**Assignment**
Your output should be the entries below, from the first line up to and including the line with "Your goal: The", reproduced exactly and with no other lines.

-------- Dataset records --------

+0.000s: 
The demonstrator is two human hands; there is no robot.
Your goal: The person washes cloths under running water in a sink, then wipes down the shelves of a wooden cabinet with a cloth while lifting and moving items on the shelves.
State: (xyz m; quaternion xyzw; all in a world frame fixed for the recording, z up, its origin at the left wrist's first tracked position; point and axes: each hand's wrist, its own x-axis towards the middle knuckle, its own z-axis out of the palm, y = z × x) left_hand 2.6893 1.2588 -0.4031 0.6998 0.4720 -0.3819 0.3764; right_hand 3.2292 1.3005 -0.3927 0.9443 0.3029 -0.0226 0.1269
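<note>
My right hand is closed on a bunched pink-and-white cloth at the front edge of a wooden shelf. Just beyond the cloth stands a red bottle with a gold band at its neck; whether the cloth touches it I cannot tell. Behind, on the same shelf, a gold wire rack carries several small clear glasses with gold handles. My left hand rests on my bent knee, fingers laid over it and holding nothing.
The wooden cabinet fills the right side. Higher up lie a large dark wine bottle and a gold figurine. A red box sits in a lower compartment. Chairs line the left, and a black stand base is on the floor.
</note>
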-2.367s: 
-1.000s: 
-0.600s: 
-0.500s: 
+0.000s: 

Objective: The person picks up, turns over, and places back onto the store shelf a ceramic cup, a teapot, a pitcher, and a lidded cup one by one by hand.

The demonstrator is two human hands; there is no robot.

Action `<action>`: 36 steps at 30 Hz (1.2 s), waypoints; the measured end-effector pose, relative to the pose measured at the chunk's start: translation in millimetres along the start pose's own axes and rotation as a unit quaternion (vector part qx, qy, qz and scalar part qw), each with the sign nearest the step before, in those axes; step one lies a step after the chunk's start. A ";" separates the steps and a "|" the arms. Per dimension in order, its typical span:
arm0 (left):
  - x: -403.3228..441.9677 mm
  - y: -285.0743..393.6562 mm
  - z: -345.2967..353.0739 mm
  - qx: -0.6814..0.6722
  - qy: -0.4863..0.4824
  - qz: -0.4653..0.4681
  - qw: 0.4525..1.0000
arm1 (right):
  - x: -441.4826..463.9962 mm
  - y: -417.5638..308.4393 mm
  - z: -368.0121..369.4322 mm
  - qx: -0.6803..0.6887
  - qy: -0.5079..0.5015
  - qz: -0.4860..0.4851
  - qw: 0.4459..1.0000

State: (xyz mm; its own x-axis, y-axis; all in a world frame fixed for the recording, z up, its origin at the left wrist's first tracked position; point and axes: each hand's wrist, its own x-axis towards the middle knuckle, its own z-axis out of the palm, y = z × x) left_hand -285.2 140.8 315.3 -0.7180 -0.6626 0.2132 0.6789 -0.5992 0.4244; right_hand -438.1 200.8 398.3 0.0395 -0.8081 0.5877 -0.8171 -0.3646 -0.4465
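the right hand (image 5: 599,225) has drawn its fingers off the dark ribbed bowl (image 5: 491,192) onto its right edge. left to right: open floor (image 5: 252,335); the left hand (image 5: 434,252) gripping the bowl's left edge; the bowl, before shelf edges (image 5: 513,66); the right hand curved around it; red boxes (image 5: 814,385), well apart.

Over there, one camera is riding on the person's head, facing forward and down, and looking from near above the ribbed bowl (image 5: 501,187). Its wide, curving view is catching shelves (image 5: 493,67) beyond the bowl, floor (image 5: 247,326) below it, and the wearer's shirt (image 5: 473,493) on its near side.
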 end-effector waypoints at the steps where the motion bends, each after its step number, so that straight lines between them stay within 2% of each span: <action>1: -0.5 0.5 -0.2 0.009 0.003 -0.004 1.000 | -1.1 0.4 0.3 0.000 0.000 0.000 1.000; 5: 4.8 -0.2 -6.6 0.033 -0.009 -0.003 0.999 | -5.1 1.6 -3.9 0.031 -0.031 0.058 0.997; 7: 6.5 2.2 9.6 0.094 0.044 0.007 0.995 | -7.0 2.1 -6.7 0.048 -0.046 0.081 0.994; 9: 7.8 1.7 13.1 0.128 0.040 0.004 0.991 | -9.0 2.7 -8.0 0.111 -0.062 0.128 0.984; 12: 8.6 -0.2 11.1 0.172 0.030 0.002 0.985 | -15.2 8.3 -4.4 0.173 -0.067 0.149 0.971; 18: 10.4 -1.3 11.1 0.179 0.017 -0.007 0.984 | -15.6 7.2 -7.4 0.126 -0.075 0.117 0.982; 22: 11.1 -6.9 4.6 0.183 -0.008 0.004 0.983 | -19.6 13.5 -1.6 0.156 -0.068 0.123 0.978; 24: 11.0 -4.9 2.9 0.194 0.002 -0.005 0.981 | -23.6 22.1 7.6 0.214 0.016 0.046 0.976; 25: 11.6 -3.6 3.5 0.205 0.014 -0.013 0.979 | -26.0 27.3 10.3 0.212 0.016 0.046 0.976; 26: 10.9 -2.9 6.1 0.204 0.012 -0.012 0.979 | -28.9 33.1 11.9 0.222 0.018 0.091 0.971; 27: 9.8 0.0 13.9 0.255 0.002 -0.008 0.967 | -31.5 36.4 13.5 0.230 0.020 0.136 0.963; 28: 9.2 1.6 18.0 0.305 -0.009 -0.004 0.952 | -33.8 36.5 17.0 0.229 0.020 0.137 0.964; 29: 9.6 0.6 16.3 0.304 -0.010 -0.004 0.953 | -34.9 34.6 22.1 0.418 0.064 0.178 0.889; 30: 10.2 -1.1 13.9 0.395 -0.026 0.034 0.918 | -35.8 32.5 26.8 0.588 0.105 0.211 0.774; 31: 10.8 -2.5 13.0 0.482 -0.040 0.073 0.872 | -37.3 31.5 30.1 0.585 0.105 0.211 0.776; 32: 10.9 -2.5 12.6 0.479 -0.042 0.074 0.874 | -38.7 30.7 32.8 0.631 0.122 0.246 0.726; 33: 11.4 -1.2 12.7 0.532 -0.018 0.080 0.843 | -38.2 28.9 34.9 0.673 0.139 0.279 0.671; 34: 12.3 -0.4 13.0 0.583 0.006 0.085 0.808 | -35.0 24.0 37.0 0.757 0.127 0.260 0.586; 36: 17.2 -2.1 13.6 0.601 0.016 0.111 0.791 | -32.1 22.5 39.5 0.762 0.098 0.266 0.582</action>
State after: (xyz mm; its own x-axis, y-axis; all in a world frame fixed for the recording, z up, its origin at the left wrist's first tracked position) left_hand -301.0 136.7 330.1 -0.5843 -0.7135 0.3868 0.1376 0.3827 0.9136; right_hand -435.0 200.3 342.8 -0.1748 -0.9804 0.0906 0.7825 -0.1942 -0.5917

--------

**Answer box**
+0.000s: 
The demonstrator is two human hands; there is no robot.
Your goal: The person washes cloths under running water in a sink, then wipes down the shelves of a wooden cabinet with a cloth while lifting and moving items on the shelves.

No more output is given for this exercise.